Kristi Kates - April 11th, 2011
Moondoggies - Tidelands - Hardly Art
Seattle harmony-fans Moondoggies (think Crosby Stills and Nash, not Gidget) teamed up with Erik Blood, Kurt Bloch, and Phil Ek for this set, which finds the band in a more determined mood production-wise, and a more shoegazey mood musically (firmly within their Americana vibe, of course.) They’re strong on the melodies, too, with plenty of songs that offer hooks without pandering to radio - retrofied organ sounds coupled with simply mic’d pianos and guitars set the groundwork for songs like the languid, drawling “It’s a Shame, It’s a Pity,” the violin-seasoned “Lead Me On,” and the chugging, organ-tuneful “Down the Well.”




Middle Brother - Middle Brother - Partisan Records
Featuring singers from Delta Spirit (Matthew Vasquez), Dawes (Taylor Goldsmith), and Deer Tick (John McCauley), the wittily-named trio brings a wealth of indie rock and folk experience to this project and to the album itself, which recorded in something of an old-school tone, much like some thrown-together basement tapes (albeit with far better equipment.) A bluesy-garage sound permeates tracks like “Blue Eyes,” “Someday,” “Blood and Guts,” and “Million Dollar Bill,” while a more folksy approach is taken on tunes like the acoustic ballads “Wilderness” and “Thanks for Nothing,” and the ‘70s-inspired “Theater.”





Tino Ghost - Until Autumn - CDB
Los Angeles musician Jay Rivera - aka Tino Ghost - takes the “singer-songwriter” label to the next level, with a nice balance of alterna-folk and rich pop influences. Featuring dense guitars and pianos and chilled-out vocals, the arrangements here are concise, while the songs tell tales of aggrevation over slowly dissipating dreams, failing relationships, and an attempt to keep everything together. The dichotomy between the pretty melodies and the somewhat serious, introspective lyrics keeps things interesting without veering too far into the melodramatic, and Rivera/Ghost himself has the talent and the skill to pull off such complexities.

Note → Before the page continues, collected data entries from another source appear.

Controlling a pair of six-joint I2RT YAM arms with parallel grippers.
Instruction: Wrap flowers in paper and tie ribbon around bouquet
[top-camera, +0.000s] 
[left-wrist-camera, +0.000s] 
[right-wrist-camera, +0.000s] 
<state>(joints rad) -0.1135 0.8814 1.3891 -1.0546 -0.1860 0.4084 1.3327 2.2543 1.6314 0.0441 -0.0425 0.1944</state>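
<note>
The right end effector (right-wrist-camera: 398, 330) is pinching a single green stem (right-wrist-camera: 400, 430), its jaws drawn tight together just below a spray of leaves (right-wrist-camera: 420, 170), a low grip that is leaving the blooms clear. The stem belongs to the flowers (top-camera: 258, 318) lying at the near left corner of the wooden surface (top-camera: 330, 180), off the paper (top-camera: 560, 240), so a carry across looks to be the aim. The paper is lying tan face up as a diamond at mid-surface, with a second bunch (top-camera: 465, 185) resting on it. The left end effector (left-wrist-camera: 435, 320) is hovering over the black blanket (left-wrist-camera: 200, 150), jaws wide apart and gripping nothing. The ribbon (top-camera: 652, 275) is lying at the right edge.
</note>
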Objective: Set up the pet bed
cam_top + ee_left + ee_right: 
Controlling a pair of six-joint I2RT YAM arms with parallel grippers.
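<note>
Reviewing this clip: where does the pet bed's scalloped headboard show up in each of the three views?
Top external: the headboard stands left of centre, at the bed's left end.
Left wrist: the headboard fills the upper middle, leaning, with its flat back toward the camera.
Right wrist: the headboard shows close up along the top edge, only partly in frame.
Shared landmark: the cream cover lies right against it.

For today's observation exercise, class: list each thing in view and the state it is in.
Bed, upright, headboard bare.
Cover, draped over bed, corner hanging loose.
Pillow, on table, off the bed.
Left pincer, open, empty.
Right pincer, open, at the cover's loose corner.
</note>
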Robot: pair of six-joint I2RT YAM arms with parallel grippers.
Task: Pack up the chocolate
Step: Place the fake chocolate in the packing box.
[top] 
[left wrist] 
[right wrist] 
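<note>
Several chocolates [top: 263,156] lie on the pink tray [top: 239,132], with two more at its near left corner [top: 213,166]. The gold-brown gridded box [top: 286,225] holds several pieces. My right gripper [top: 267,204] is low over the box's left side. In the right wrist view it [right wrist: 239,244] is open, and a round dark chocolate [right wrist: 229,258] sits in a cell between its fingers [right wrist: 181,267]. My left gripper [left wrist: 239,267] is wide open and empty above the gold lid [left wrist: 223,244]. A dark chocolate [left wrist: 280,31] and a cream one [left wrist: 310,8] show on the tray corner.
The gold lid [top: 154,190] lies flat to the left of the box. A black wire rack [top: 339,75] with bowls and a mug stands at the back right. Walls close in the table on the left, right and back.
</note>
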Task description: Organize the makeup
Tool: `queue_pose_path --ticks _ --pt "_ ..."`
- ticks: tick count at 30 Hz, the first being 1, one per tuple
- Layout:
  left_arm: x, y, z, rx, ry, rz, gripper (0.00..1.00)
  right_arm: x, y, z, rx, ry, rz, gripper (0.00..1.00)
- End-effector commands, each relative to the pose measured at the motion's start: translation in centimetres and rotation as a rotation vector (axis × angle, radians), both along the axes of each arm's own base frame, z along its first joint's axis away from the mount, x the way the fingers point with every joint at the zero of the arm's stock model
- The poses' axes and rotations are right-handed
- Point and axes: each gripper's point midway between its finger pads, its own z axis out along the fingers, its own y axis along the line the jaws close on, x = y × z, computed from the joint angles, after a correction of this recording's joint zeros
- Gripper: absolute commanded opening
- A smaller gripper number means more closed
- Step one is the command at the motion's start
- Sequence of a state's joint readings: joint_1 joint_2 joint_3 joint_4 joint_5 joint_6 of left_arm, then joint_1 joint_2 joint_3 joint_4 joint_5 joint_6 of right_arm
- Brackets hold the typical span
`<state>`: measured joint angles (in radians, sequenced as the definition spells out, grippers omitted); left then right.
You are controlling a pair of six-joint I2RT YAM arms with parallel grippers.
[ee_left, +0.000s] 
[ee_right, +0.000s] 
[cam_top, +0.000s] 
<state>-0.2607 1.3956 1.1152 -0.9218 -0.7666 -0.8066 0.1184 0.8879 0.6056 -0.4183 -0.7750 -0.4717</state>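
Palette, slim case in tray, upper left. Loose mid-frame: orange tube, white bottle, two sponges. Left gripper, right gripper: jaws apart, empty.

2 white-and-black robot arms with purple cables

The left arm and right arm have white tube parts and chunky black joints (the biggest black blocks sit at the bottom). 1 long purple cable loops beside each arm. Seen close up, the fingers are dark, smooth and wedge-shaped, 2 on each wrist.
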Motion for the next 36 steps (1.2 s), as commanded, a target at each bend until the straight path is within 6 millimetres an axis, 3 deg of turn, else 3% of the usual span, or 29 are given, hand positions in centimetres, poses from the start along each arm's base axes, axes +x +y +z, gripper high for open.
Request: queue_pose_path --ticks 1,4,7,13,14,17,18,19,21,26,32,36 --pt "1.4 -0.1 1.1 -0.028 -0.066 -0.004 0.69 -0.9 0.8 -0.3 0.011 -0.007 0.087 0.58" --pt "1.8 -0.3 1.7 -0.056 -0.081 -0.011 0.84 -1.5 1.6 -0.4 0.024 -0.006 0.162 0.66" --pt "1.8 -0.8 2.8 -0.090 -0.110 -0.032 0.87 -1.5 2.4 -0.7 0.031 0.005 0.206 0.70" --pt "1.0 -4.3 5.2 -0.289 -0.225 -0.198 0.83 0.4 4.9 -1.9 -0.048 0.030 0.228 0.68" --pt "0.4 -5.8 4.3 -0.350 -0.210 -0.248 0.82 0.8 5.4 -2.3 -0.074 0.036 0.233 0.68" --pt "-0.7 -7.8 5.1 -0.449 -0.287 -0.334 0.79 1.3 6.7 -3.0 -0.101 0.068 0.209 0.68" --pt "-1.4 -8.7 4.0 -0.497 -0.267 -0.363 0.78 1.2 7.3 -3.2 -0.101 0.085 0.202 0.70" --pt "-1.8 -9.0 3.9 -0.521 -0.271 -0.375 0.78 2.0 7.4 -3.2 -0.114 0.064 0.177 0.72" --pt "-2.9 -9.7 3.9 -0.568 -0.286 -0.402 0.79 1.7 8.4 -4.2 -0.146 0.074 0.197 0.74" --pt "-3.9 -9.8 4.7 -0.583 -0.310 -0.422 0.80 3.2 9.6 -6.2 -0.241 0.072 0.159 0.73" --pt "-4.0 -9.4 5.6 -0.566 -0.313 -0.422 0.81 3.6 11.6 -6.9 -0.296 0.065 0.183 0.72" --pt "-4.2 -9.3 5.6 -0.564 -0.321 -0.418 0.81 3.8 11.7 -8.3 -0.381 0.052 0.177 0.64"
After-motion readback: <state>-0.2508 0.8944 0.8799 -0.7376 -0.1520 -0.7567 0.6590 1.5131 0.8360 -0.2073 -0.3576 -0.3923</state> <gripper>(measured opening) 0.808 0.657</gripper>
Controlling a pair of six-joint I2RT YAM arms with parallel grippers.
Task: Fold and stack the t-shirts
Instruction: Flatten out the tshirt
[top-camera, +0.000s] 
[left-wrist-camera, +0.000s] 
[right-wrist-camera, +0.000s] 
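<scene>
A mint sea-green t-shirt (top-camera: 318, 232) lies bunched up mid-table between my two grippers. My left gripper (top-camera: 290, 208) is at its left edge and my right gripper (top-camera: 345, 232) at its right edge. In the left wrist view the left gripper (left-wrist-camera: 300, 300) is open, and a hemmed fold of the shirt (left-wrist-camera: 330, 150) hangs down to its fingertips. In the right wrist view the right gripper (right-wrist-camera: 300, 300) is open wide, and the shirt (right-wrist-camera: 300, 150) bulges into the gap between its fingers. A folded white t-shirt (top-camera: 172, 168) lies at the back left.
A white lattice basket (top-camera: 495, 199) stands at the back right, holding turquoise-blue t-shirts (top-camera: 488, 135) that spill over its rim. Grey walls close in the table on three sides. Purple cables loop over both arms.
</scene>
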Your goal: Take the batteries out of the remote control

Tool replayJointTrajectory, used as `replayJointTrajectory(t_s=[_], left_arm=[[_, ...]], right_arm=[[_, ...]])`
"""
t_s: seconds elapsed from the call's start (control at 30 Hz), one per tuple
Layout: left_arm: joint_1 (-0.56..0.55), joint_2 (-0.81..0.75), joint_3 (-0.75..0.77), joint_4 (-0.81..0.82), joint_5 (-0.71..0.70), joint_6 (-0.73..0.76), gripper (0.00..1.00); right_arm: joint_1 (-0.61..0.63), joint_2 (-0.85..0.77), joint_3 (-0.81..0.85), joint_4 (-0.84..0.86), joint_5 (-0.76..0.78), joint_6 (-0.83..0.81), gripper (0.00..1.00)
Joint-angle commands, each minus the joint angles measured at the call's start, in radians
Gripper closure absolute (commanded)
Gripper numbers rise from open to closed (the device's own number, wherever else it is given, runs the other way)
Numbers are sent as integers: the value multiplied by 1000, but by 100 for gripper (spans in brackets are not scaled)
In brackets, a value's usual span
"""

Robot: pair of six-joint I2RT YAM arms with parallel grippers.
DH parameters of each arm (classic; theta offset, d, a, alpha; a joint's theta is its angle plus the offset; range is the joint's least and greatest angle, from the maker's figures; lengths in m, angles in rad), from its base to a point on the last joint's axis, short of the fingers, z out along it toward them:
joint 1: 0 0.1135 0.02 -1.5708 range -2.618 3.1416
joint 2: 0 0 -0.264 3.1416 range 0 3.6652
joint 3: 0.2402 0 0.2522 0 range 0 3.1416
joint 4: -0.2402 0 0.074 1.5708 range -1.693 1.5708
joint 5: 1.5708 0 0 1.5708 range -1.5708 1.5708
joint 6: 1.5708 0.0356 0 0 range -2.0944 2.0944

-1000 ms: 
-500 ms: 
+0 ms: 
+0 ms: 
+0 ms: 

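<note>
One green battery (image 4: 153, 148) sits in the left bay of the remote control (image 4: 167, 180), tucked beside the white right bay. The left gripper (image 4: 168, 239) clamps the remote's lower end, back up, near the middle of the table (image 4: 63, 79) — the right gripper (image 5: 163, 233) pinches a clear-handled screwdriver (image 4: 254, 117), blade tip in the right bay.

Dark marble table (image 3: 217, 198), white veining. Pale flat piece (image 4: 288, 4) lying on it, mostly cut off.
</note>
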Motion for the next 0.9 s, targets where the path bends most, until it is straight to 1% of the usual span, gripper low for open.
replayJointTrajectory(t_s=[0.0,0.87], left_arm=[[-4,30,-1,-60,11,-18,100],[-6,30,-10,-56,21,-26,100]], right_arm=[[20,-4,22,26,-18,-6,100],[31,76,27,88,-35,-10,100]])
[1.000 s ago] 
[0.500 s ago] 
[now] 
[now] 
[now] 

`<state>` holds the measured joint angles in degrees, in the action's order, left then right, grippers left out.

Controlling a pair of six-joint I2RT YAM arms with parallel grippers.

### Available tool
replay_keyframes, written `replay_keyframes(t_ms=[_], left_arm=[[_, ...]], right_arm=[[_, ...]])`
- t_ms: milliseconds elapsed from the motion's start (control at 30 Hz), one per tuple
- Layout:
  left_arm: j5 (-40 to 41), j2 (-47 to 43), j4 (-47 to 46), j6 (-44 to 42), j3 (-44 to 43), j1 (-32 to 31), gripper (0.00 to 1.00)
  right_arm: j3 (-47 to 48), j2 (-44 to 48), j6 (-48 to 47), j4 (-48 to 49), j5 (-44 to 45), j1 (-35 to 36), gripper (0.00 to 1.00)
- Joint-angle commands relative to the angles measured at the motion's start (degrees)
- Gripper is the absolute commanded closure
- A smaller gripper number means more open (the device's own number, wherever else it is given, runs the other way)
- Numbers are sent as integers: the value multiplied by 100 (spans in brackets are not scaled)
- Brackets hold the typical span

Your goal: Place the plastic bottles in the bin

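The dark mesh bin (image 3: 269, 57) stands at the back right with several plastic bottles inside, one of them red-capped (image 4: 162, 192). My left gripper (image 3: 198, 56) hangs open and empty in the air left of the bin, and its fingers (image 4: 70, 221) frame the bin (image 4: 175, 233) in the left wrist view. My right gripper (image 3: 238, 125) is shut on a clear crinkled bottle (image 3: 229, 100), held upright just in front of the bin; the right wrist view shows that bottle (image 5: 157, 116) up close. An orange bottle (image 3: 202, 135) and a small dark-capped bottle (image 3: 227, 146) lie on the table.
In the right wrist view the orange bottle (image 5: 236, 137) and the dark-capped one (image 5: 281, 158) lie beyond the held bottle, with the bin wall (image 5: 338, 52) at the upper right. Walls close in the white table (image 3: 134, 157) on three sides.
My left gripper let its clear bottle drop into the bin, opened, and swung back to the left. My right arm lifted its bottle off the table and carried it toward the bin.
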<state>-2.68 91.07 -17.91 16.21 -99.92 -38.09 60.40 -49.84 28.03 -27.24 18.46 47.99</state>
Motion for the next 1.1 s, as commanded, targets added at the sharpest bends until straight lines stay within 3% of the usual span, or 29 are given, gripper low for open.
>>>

Twilight Singers - Dynamite Steps - Sub Pop
Best known for his work with Afghan Whigs, Greg Dulli’s latest project - well, one of two, the other being Gutter Twins - offers up its first album in five years, although it makes only a minor impact. “Last Night in Town” opens the set in reverse motion with a piano flourish and rumbling low end, moving fairly quickly on to “Be Invited” (featuring Mark Lanegan on backing vocals), “On the Corner,” and the Joseph-Arthur-featuring “Gunshots.” A slow shift in the middle of the tracklisting begins with the pretty “She Was Stolen,” and continues in a quieter fashion through “Never Seen No Devil” and “The Beginning of the End” to close the set.